## [Requirement]
Go through the data and report how many lines include the word "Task", giving only the number.

## [Recorded data]
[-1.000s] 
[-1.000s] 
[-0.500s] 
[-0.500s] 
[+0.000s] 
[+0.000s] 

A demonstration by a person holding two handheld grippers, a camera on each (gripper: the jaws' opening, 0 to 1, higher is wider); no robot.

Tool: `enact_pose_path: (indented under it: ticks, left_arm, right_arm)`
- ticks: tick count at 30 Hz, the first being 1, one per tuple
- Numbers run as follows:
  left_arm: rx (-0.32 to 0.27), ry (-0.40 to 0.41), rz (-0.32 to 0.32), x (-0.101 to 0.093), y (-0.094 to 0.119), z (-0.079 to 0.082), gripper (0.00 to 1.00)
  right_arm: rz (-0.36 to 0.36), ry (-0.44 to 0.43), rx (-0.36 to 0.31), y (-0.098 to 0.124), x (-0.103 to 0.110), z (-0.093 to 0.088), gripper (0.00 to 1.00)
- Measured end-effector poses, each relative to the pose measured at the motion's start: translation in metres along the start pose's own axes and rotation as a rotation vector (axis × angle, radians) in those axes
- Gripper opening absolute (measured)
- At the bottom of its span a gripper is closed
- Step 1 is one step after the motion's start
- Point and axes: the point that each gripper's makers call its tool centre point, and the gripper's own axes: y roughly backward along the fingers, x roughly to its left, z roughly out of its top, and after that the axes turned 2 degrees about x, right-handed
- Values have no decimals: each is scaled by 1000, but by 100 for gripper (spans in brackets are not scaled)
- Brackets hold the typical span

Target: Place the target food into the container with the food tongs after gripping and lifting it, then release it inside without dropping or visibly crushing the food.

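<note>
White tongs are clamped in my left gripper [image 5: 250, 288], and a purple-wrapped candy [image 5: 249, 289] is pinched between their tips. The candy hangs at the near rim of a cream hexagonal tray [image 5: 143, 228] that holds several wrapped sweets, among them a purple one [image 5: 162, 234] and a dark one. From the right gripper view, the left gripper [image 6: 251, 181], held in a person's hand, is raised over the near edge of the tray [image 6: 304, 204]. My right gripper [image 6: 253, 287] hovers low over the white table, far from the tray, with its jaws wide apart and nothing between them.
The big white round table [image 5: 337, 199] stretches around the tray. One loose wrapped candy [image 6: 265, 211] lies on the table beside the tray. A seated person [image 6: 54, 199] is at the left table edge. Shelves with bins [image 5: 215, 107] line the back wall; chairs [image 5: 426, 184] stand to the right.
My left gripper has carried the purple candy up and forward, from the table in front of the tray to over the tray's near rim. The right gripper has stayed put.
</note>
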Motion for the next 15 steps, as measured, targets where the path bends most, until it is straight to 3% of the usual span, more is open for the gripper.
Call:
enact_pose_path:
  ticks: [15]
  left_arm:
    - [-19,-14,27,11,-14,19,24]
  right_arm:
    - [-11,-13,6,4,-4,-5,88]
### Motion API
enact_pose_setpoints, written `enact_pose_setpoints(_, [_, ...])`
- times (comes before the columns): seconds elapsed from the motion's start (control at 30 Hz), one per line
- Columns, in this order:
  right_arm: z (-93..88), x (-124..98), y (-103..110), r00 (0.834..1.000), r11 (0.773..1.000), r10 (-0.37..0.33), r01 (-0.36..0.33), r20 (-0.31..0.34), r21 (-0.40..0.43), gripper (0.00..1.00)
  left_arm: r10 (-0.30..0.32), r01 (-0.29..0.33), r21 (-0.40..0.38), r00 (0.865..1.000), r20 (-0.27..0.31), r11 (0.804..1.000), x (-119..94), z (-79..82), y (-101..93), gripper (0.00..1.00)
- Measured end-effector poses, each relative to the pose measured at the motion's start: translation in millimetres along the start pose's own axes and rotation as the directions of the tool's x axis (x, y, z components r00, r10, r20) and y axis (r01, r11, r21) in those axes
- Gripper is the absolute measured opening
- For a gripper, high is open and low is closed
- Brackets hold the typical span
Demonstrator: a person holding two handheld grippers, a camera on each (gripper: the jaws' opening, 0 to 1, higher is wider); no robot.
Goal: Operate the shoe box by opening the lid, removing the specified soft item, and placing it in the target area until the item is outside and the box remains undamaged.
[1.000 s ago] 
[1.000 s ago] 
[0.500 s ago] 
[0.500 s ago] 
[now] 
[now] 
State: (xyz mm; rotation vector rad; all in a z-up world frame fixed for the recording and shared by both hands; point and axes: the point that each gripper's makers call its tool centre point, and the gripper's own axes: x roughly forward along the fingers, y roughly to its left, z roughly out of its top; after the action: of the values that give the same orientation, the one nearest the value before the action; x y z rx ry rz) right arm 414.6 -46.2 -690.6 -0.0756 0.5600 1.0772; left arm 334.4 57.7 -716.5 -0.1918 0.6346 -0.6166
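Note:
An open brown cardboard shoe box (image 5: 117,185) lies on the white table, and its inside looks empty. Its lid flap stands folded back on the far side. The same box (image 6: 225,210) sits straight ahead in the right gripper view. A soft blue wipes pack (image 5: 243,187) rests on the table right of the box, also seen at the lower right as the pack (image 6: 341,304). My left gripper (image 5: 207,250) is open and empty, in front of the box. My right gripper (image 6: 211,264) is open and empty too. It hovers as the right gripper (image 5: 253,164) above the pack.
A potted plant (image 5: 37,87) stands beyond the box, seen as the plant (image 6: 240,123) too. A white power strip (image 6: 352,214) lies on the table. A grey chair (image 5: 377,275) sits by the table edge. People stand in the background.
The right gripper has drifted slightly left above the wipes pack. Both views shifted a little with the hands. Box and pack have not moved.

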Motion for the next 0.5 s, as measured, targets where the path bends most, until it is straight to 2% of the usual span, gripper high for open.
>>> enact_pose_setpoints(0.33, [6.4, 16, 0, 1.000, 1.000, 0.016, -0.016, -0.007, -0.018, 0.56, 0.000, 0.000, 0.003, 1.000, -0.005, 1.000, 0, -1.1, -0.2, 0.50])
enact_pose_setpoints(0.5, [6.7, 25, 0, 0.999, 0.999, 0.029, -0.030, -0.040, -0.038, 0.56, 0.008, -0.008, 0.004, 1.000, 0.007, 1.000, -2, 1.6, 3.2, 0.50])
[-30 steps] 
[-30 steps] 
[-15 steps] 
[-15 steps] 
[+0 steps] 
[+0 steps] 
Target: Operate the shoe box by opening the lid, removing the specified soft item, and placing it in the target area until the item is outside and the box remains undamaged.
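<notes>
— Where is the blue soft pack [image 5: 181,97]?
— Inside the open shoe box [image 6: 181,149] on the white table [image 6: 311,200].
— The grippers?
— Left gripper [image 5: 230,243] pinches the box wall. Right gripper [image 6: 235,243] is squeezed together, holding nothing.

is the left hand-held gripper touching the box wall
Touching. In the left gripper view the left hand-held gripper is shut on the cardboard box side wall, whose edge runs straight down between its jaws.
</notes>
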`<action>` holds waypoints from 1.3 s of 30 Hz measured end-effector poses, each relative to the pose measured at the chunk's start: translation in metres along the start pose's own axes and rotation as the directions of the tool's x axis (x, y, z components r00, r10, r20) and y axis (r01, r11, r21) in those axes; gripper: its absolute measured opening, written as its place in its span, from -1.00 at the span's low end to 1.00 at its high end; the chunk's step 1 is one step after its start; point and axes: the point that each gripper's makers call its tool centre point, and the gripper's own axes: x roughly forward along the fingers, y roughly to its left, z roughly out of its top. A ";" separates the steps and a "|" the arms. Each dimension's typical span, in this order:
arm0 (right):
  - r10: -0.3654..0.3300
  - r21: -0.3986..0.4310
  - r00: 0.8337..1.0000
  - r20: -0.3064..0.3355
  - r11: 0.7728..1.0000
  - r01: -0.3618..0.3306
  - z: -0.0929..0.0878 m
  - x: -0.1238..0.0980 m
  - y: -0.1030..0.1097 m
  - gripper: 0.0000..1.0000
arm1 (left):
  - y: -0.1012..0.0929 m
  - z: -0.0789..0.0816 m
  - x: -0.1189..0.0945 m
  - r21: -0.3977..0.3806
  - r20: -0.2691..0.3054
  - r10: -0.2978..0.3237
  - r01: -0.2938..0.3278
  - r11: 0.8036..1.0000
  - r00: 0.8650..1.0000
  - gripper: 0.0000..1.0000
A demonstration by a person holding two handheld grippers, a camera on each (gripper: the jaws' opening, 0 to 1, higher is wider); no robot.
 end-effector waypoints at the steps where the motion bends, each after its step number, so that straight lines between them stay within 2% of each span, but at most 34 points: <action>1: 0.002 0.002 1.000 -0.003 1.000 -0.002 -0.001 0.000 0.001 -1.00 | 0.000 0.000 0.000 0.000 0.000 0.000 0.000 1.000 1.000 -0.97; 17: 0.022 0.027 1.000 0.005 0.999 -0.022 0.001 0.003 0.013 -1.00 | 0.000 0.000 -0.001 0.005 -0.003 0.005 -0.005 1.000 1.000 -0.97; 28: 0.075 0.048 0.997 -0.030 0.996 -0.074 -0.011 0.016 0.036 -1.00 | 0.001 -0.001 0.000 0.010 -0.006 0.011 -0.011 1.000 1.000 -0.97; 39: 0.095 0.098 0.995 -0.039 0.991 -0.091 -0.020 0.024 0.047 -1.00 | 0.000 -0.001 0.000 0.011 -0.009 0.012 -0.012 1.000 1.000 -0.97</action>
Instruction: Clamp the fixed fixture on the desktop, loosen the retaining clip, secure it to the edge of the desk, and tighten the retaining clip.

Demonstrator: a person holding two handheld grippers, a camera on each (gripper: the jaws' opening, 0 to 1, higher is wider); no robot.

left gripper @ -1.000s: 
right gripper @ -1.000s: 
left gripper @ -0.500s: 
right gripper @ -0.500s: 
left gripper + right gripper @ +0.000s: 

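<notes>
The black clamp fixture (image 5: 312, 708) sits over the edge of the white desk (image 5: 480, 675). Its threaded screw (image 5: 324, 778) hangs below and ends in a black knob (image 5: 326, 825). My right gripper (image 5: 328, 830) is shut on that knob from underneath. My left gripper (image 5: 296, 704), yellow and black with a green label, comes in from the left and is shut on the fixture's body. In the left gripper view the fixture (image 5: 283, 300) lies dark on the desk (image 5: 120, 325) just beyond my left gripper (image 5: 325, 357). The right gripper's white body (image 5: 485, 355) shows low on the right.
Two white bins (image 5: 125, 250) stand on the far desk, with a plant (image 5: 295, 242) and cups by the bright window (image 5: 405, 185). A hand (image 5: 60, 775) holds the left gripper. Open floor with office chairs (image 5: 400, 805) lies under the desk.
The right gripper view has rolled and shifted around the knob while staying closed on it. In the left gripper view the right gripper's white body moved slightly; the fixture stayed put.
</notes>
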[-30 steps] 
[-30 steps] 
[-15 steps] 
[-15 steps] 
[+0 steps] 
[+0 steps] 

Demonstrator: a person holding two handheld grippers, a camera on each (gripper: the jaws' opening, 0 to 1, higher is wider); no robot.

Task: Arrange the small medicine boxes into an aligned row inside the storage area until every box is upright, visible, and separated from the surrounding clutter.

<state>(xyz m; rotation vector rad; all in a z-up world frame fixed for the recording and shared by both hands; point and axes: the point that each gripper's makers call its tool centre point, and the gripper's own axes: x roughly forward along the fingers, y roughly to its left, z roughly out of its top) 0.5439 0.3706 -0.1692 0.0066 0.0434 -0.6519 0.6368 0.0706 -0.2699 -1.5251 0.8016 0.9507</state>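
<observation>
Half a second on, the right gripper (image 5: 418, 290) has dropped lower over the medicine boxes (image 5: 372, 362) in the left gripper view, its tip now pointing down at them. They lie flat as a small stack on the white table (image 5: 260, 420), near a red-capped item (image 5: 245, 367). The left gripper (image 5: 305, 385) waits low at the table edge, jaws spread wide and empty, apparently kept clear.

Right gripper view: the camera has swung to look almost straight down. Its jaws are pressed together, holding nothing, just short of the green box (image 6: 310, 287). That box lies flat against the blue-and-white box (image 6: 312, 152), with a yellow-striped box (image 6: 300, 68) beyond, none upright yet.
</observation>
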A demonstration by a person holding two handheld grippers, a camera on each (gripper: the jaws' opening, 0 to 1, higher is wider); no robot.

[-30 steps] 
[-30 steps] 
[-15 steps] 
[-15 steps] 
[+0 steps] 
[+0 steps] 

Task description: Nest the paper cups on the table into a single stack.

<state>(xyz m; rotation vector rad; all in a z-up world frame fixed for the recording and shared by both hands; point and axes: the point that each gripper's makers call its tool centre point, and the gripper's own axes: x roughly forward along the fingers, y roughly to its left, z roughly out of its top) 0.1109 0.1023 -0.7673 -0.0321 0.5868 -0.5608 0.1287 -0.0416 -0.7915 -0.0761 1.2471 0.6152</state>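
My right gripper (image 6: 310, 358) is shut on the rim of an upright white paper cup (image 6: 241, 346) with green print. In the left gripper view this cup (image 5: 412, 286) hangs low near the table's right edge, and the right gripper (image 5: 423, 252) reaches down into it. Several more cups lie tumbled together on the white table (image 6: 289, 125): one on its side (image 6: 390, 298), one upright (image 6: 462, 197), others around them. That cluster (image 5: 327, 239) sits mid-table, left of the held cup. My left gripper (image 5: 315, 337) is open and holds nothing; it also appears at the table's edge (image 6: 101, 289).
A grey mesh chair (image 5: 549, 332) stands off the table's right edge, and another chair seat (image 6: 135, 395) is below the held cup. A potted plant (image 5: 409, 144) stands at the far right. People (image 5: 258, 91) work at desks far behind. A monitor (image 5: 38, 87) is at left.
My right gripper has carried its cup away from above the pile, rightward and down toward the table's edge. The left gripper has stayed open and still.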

## [Output of the exercise]
2